Under an infinite dome of expanding
night, the crickets recording
a high of one hundred, Hillary Clinton
is winning California and standing
with her daughter and wearing,
near as I can tell, a flak jacket
under that awkward coat and I’m
thinking, Bill with his hand in hers,
we don’t even know what
to call him, a president’s husband,
we don’t have the language
for it yet, and already I’m thinking
of who would troll me on Facebook
if I said that, of who would fire off
a foot-long rant—Monsanto
and shrill and bought and hawk—
and who would make a blowjob joke
out of that term we have yet to invent—
first husband? first man?—all clichés
taken already—and the all-caps
of the world are shouting
again in my head, even
my mother who said if you want
horses, marry a man with horses,
and I am over here sobbing
at the history writing itself
and for once I am singing
the national anthem, that part
at the baseball game where I normally
lower my eyes in silence, my hand
nowhere near my heart, as I try
not to think of bursting or rockets
or bombs but instead rest my eyes
on the grass with its millions
of green blades patiently growing.

Poets Respond
June 12, 2016

[download audio]

__________

Amy Miller: “On the night Hillary Clinton won Super Tuesday, I was watching her victory speech on CNN, choked up with pride and astonishment that we in the U.S. finally elected a female major-party nominee for president. The import of it, the implications, blindsided me in a strange way—I found myself obsessing over minutiae, like what we would call Bill Clinton if Hillary becomes president. I was struck by the idea that we are literally writing history.
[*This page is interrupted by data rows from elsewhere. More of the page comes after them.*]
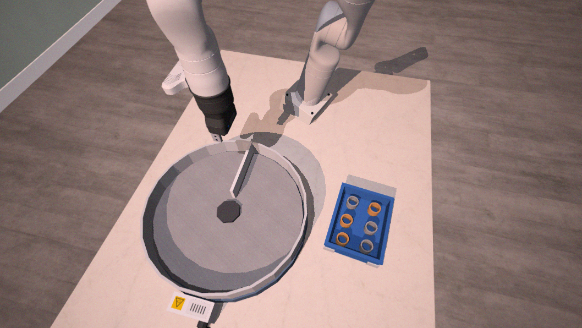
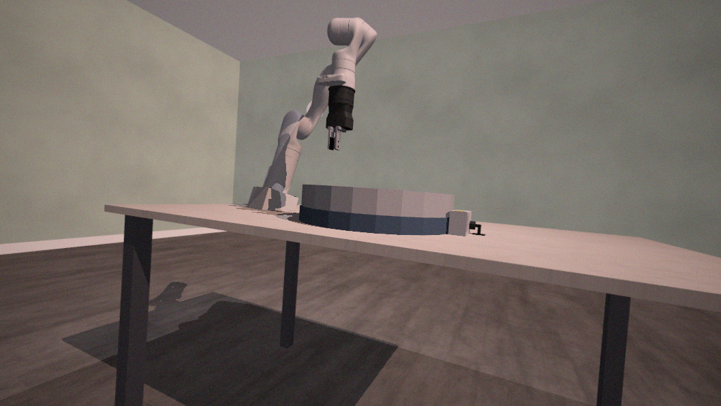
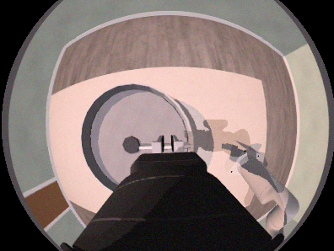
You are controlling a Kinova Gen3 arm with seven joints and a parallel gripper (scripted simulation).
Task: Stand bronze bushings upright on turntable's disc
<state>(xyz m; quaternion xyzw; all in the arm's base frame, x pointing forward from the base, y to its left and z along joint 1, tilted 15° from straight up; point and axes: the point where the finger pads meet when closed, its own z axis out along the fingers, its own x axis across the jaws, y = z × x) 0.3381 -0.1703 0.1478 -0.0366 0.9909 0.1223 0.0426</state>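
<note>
Three bronze bushings (image 1: 373, 214) (image 1: 346, 225) (image 1: 341, 244) stand upright in the blue crate (image 1: 354, 255), at the right in the top view. Three steel bushings (image 1: 352, 207) (image 1: 370, 233) (image 1: 366, 251) stand in it with them. The turntable's grey disc (image 1: 199, 191) (image 3: 122, 114) bears no bushing that I can see. Its dark hub (image 1: 228, 211) (image 3: 131, 145) is at the centre. My gripper (image 2: 334, 147) (image 3: 167, 141) is high above the turntable's back rim, pointing down. It is partly open, with a narrow gap and nothing between the fingers. The crate is not visible in the exterior view.
A raised wall (image 1: 304, 211) (image 2: 378, 201) rings the disc. A thin divider (image 1: 241, 173) runs from the back wall to near the hub. A control box (image 1: 189, 305) (image 2: 458, 223) sits at the turntable's front. The arm's base (image 1: 311, 111) stands behind, between turntable and crate.
</note>
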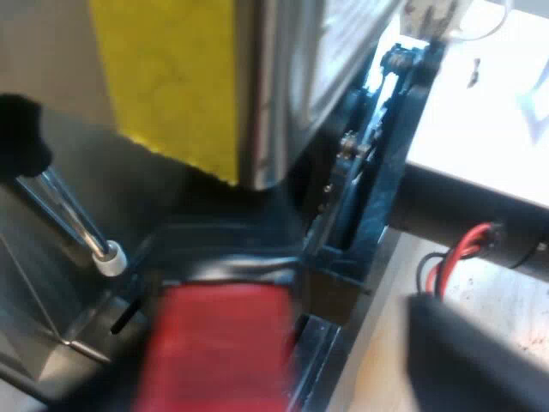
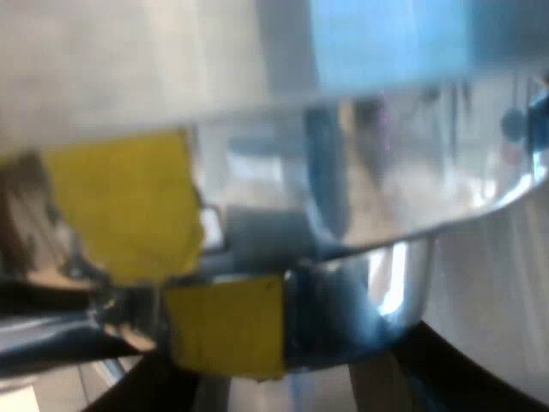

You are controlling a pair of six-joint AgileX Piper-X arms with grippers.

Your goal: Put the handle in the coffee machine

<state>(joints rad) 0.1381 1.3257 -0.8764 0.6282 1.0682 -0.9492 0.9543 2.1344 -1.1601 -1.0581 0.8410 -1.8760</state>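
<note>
Red handle end [image 1: 214,352] sat low at the espresso machine [image 1: 266,94] front, near the steam wand [image 1: 81,223], probably lined up for locking in. Left tool [image 1: 360,378], right tool [image 2: 292,390]: couldn't tell opening or hold. Right sat close to the chrome.

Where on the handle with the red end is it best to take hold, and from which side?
Probably the red end of the handle, approached from its free end, away from the machine. It sticks out towards the camera, while the steam wand crowds the part nearer the machine.
</note>
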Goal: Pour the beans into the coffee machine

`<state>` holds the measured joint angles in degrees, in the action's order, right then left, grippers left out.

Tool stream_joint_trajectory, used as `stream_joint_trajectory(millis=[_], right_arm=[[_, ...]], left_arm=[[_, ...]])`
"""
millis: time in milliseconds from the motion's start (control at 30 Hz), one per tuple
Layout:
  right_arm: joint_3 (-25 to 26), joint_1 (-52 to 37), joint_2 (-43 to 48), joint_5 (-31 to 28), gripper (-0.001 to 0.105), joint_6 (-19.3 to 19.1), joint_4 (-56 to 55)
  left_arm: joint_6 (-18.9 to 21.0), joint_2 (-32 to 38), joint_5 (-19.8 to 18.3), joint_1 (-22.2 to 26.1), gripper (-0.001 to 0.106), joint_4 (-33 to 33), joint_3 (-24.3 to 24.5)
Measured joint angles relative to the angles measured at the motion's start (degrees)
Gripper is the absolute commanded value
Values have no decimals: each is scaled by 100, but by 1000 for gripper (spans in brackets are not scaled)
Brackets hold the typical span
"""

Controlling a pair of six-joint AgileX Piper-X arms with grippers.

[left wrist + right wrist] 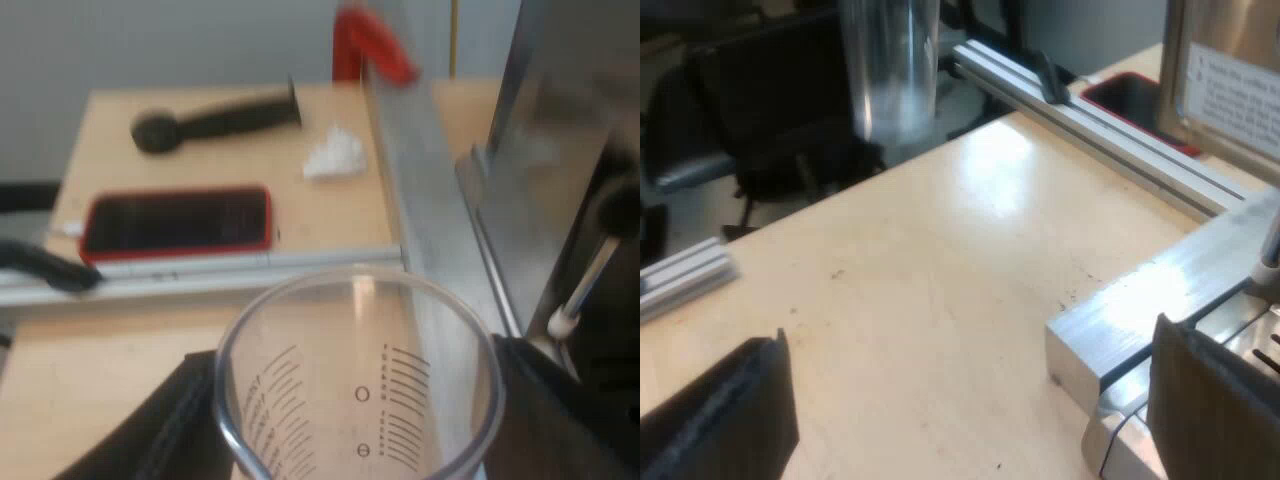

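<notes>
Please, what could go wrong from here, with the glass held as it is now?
1. The measuring glass is smooth and clamped only at its sides by the left gripper; it might slip when tipped.
2. The espresso machine has its metal body close beside the glass, so lifting it could knock the rim.

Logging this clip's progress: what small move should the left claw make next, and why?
Probably raise the measuring glass higher beside the espresso machine. The left claw holds it upright between its fingers, down by the machine's metal side; I cannot tell what it contains.
</notes>
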<state>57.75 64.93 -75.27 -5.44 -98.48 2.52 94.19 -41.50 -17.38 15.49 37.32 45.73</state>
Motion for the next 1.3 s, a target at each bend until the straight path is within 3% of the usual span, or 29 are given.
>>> stream_joint_trajectory(millis=[67,200,267,367,467,633,767,1067,1300], right_arm=[[0,0,-173,1,74,-3,191],[12,0,-499,-22,74,-3,557],[6,0,-696,-19,74,-3,772],[15,0,-1017,-19,74,-3,1196],[15,0,-1236,-19,74,-3,1480],[15,0,-1432,-58,74,-3,1685],[-72,-14,-1575,-127,74,-3,1863],[-373,-143,-1619,-118,74,-3,2149],[-373,-239,-1619,-130,74,-3,2218]], left_arm=[[12,-47,0,0,13,-300,-487],[12,-46,0,0,13,-776,-921],[12,-26,0,0,13,-1726,-1517],[68,-108,-9,0,13,-2546,-2146],[130,-311,-9,0,13,-3287,-2457],[130,-796,-9,0,13,-4006,-2572],[130,-1811,-9,0,13,-5076,-2572],[138,-3331,-9,0,13,-6972,-2572],[138,-4191,-54,0,13,-7950,-2572]])
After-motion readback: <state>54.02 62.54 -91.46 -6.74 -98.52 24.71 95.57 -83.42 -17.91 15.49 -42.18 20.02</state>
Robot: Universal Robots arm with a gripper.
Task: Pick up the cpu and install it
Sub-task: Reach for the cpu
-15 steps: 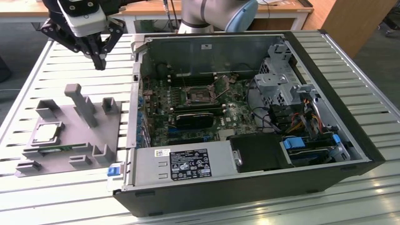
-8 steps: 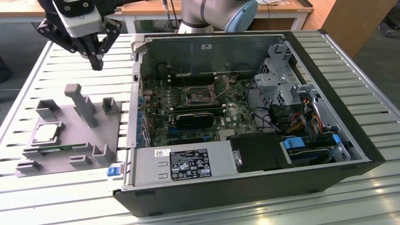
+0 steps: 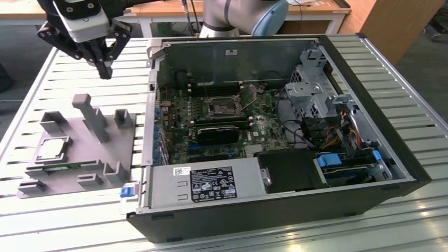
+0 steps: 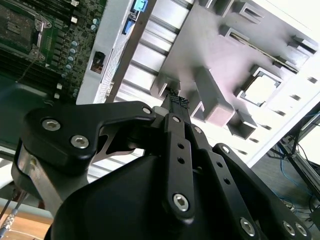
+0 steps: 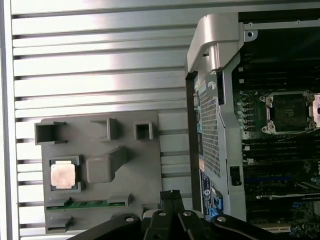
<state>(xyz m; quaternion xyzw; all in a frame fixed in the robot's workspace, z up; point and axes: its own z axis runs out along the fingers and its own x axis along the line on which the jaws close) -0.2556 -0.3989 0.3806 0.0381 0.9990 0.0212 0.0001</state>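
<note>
Gripper (image 5: 171, 196) linkage sits closest to the lens in both wrist views, black bars and bolt heads, with the fingertips pressed together and nothing between them. In the exterior view the gripper (image 3: 105, 72) hangs over the slatted table (image 3: 91, 220), off the far corner of the computer case (image 3: 280, 215) on the exterior view's left, apart from everything below it. cpu (image 3: 52, 149) lies flat, silver top up, in a square pocket of the grey fixture plate (image 3: 77, 131), which is on the table just beside the case's open side, exterior view's left. Same cpu (image 5: 63, 175) in the first wrist view is well apart from the fingertips, and in the second wrist view the cpu (image 4: 260, 90) shows as a bright square beyond the fixture's posts. Green memory stick (image 5: 85, 204) sits on edge in a slot next to the cpu pocket, on its side away from the gripper. Inside the case: green motherboard (image 3: 210, 136), and cpu socket (image 3: 225, 107) with a dark square centre, nothing silver in it. Labels: large white label (image 3: 213, 185) on the power supply (image 3: 175, 189) at the case's near wall, a small white sticker (image 3: 229, 51) on the case's far inner wall, and a blue-and-white sticker (image 5: 206, 185) on its perforated rear panel. Print on all three is too small to make out.
</note>
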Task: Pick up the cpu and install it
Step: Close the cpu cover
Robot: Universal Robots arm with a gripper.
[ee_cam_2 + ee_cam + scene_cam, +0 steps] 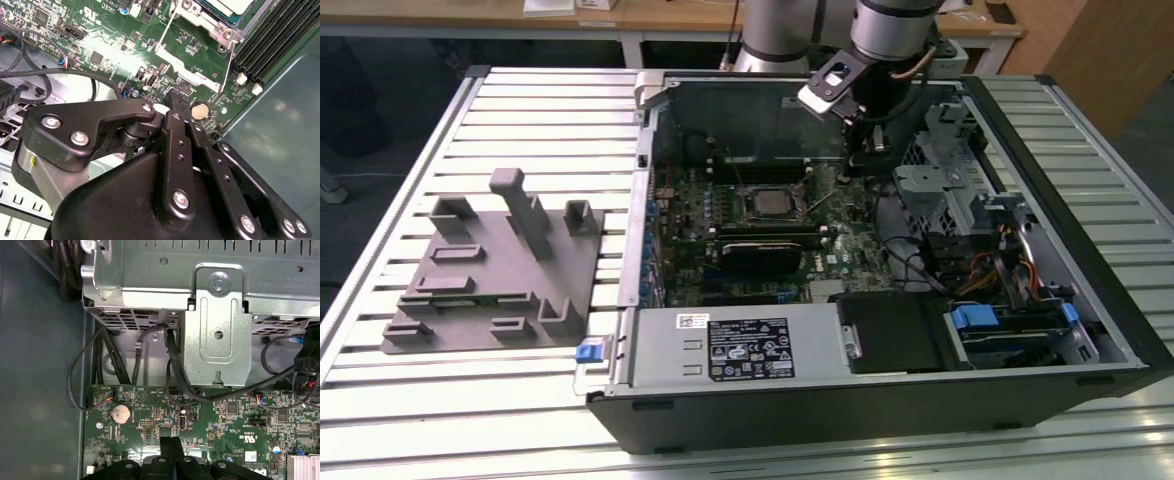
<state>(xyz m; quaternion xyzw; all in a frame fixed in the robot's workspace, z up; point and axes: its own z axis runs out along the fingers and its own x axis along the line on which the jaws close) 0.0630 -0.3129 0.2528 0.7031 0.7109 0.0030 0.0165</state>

In my enthusiasm, I started typing up a Facebook quip about it, but debated and debated whether to post it, knowing that some of my other-leaning friends might attack me online, as I’ve seen happen so often lately. I decided not to post it. I felt like a coward, and a little like I was living in a police state. But I also felt like I was practicing an ancient form of self-preservation.” (website)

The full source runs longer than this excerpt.